L'avenir des centrales à gaz ne paraît pourtant pas très brillant…
Il est vrai que le Parlement vient de prendre des décisions défavorables en termes de compensation des rejets de gaz carbonique. Pouvait-on s'attendre à autre chose dans le contexte climatique actuel? Il n'y a pas de solution parfaite. Mais la pire des situations reste à mes yeux la perspective d'une pénurie d'électricité. Jusqu'à l'entrée en service des nouvelles centrales nucléaires, il nous faut pouvoir disposer d'autres unités de production à haut rendement comme solution transitoire.

Votre entreprise a une vocation internationale. Vous investissez notamment dans des centrales à gaz dans des pays voisins. Cette production étrangère contribue-t-elle à l'approvisionnement de la Suisse?
Nous avons effectivement acquis des capacités de production ou de tels projets en Italie et en Allemagne. La première vocation de ces ouvrages est d'alimenter les marchés de nos clients dans ces pays. L'importation en Suisse, pour autant qu'elle soit matériellement possible, ne viendra qu'en seconde position. Il faut se rappeler qu'un marché européen viable exige que chaque pays soit en principe autosuffisant en termes d'approvisionnement. Sur la durée, les importations ne sont pas une solution. A cela s'ajoute le fait que nos pays voisins, France comprise, sont eux aussi confrontés à un resserrement de leurs capacités de production.

On oppose régulièrement dans les débats le nucléaire aux nouvelles sources d'énergie renouvelables. Or vous êtes, en votre qualité de président des sociétés JUVENT et Mont-Soleil, le plus grand promoteur d'électricité éolienne et photovoltaïque de Suisse. Comment conciliez-vous cette double casquette nucléaire et renouvelable?
Cessons d'opposer les énergies les unes aux autres ! La Suisse a la chance de disposer d'un solide pilier composé d'électricité hydraulique et nucléaire. Cette base nous a permis de poursuivre nos efforts de recherche et de développement dans les nouvelles technologies. Nous devons être présents sur ces marchés et sauvegarder le savoir-faire que nous y avons acquis. La récente décision du Parlement de soutenir cet effort est la bienvenue. Il faut poursuivre la recherche, le développement et l'exploitation dans ces domaines. De telles mesures pourraient porter leurs fruits dans un avenir proche.
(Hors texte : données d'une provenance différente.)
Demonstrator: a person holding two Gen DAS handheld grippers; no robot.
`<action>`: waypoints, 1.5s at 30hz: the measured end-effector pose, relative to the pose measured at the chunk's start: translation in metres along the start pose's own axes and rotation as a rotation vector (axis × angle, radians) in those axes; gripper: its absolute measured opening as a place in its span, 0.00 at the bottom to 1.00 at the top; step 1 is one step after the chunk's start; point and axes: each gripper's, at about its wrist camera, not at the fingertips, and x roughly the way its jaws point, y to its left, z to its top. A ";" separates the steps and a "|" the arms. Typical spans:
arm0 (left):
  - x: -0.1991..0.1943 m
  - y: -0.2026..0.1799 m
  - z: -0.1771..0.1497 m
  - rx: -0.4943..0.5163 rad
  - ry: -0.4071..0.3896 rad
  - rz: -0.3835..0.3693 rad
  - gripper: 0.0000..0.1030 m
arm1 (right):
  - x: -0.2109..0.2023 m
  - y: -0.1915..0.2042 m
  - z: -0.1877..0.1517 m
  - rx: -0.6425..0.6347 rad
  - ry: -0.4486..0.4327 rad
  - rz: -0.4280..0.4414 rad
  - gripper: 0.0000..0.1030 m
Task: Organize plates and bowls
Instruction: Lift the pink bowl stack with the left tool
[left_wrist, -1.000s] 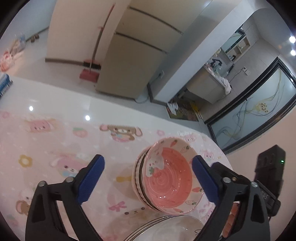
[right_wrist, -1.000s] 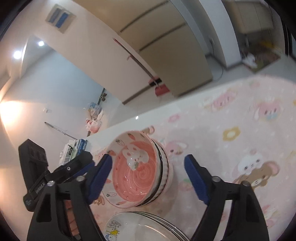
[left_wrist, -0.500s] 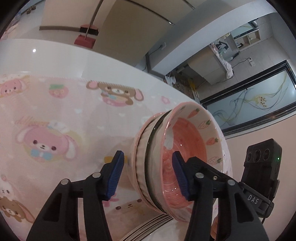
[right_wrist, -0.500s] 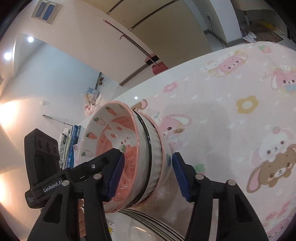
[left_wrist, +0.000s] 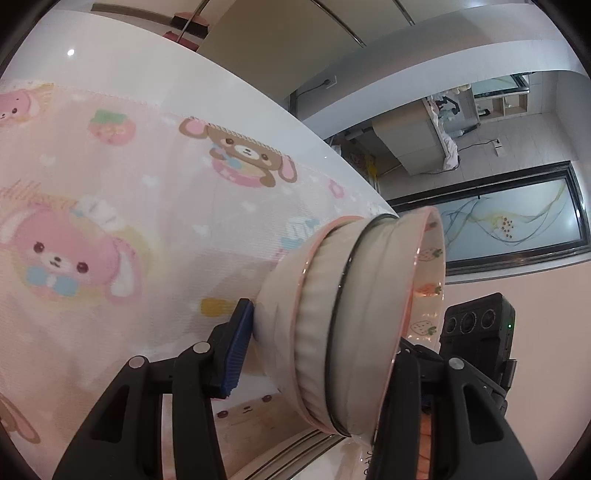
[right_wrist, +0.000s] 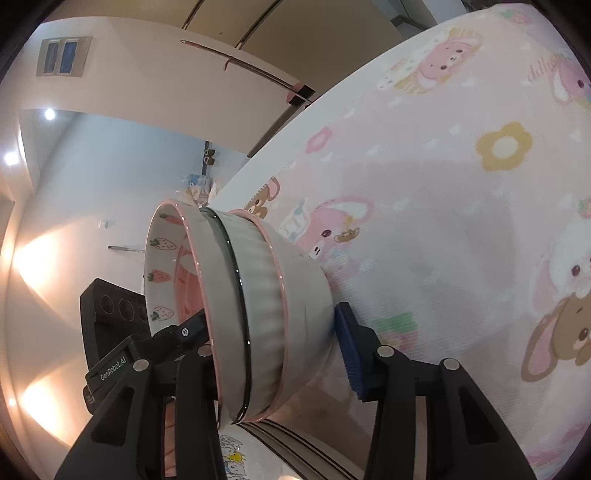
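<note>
A stack of three nested bowls (left_wrist: 343, 325), white outside with pink and black rims and a pink strawberry-print inside, fills the lower middle of both wrist views. My left gripper (left_wrist: 321, 350) is shut on the stack, one blue pad (left_wrist: 236, 350) against the base and the other finger inside the top rim. My right gripper (right_wrist: 266, 350) is shut on the same stack (right_wrist: 258, 317) from the opposite side, its blue pad (right_wrist: 349, 350) on the base. A stack of plates (right_wrist: 280, 454) lies just below; it also shows in the left wrist view (left_wrist: 295, 454).
The table wears a pink cartoon-animal cloth (left_wrist: 110, 206). Its white far edge (left_wrist: 184, 77) drops to the floor. A fridge (left_wrist: 280, 33) and a broom stand beyond. Each view shows the other gripper's black camera body (left_wrist: 476, 332).
Both grippers have moved in low toward the bowls and closed from wide open onto the stack, one from each side. The stack now looks much larger.
</note>
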 end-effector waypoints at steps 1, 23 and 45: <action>-0.001 -0.001 -0.001 0.001 -0.004 0.004 0.45 | 0.000 0.001 0.000 -0.003 -0.002 -0.008 0.44; -0.034 -0.055 -0.011 0.108 -0.079 0.055 0.45 | -0.040 0.041 -0.009 -0.057 -0.070 0.010 0.44; -0.134 -0.119 -0.089 0.198 -0.178 0.045 0.45 | -0.149 0.119 -0.103 -0.159 -0.157 0.050 0.44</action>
Certes. Mais la part du solaire et de l'éolien dans la production d'électricité atteint aujourd'hui un demi pour mille alors que la consommation annuelle augmente de près de 2%. Que faut-il faire pour augmenter de manière substantielle le pourcentage de ces deux sources d'énergie?
Dans l'état des connaissances actuelles, ce sera difficile. En raison de ses caractéristiques climatiques et topographiques, la Suisse n'est a priori pas propice au solaire photovoltaïque et à l'éolien. Mais cela ne veut pas dire qu'on ne continuera pas à pousser le développement et l'exploitation des nouvelles technologies renouvelables, y compris la biomasse et la géothermie.
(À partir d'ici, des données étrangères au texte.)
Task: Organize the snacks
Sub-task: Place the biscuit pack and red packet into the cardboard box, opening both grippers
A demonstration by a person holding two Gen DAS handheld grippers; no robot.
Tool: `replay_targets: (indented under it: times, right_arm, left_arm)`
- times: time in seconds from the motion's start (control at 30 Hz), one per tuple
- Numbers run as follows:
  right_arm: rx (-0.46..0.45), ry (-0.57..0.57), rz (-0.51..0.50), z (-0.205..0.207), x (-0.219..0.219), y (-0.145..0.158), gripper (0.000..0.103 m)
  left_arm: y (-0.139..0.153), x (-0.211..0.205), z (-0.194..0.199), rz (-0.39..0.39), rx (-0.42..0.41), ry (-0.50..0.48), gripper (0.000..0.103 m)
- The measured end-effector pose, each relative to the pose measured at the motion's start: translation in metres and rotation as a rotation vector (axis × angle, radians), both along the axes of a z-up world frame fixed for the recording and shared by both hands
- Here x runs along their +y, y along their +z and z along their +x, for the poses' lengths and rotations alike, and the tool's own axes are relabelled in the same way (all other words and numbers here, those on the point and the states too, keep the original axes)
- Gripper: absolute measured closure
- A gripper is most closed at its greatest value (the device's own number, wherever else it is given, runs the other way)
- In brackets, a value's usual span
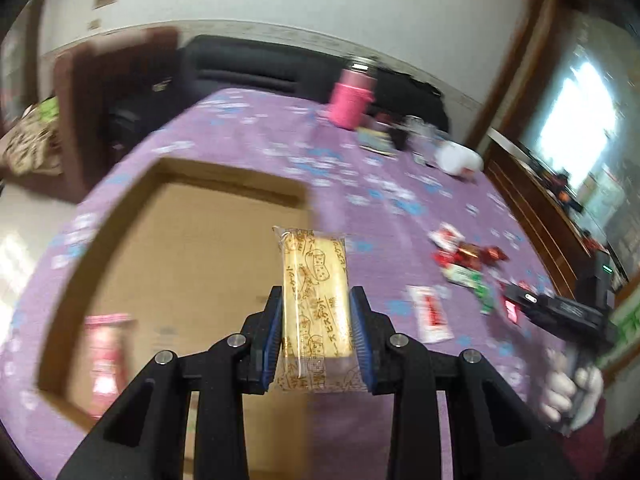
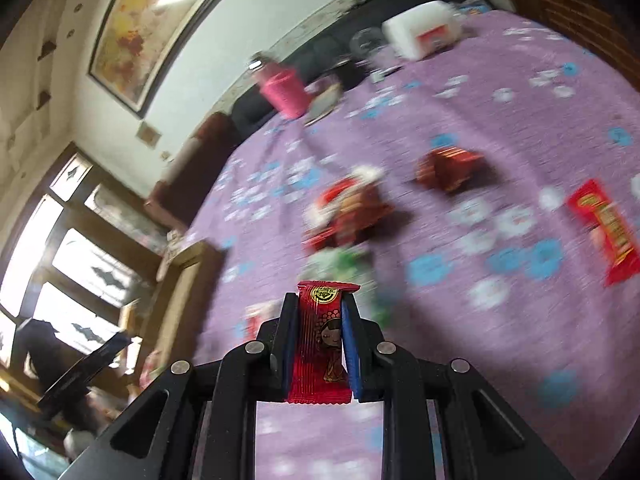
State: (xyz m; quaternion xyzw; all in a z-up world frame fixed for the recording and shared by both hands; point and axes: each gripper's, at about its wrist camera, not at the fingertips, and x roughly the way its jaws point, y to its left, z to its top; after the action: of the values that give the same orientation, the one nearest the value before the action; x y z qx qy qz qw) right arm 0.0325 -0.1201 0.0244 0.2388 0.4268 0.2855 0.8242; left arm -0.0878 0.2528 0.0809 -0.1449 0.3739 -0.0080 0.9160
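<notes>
My left gripper (image 1: 316, 292) is shut on a clear packet of yellow biscuits (image 1: 314, 276), held upright above the right edge of an open cardboard box (image 1: 224, 172). A pink packet (image 1: 106, 360) lies inside the box at its left. My right gripper (image 2: 319, 300) is shut on a small red candy wrapper with a doll picture (image 2: 320, 344), raised over the purple tablecloth (image 2: 520, 320). Loose snacks lie ahead of it: a red and white pile (image 2: 348, 216), a green packet (image 2: 340, 264), a dark red pack (image 2: 448, 168) and a red bar (image 2: 604, 228).
A pink bottle (image 1: 352, 96), a glass (image 1: 416, 128) and a white tissue pack (image 1: 458, 160) stand at the table's far side. A gloved hand (image 1: 572, 396) holds the right gripper at the right in the left wrist view. A dark sofa (image 1: 260, 68) sits beyond the table.
</notes>
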Motion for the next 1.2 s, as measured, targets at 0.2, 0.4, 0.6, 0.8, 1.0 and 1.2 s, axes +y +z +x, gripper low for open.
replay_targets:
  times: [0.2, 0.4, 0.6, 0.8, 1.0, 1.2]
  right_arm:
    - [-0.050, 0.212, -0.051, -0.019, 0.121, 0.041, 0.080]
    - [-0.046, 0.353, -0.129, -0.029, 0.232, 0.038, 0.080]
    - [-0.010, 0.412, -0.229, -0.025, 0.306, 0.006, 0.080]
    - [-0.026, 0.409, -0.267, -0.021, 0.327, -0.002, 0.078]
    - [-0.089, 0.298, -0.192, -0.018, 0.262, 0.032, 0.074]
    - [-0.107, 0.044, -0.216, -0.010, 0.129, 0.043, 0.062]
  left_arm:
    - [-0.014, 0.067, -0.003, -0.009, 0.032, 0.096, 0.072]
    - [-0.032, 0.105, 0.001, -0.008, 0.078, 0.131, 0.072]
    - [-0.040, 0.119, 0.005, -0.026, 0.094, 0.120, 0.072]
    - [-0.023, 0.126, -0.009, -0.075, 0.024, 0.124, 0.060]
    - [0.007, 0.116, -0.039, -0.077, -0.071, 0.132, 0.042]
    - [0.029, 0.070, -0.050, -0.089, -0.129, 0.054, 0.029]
Face à la menace de pénurie électrique, le Conseil fédéral prône la complémentarité des énergies, plutôt que l'exclusion de l'une ou de l'autre. Cette position «œcuménique» a-t-elle une chance de se substituer à la confrontation dans le débat énergétique?
Le Conseil fédéral a donné une bonne impulsion. Il revient désormais à la branche et à ses communicateurs d'expliquer les enjeux sans relâche. Dans le meilleur des cas, les nouveaux ouvrages nucléaires n'entreront pas en service avant les années 2020-2030. Or nous sommes aujourd'hui déjà à la limite de nos capacités. Tous les scénarios s'accordent sur les risques de rupture d'approvisionnement dès les prochaines années. Les efforts dans les domaines des économies et des nouvelles technologies sont indispensables et l'exploitation de centrales à gaz représente la solution intermédiaire idéale.